The pmap() family of functions within purrr allows us to handle iteration tasks using functions with any number of inputs greater than two, by using a list as a container for all of the input arguments we would like to iteratively pass to a functions To see how this works, let’s consider the gdp_calculator() function that we created above. Let’s say we have consumption spending, government spending, investment spending, and net export data for four different countries, and we want to iteratively pass the data for these countries as arguments to gdp_calculator() and derive the GDP for each country.
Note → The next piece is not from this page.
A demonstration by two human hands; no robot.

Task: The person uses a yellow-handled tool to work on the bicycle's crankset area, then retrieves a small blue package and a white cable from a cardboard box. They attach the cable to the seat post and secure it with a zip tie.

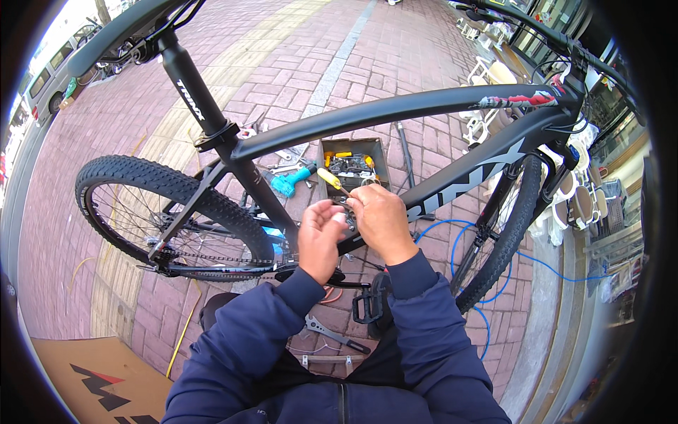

The first step is to create a new list of input arguments, where each list element is a vector that contains the country-level values for each argument of the gdp_calculation() function. We’ll assign this list to a new object named gdp_input_list:
# creates a list as a container for the input arguments we'll iteratively run through the "gdp_calculation" function
gdp_input_list<-list(consumption_spending=c(44, 89, 64, 33),
government_spending=c(54, 76, 222, 110),
investment_spending=c(123, 200, 55, 45),
net_exports=c(-55, 89, 143,-12))To make sure we understand what gdp_input_list represents, consider the first element in each of the four numeric vectors in the list; these first elements correspond to the first country, which we can see has consumption spending of $44, government spending of $54, investment spending of $123, and net exports of -$55. The second element of each of the vectors in the list corresponds to information for the second country, which has consumption spending of $89, government spending of $76, investment spending of $200, and net exports of $89. And so on for Countries 3 and 4.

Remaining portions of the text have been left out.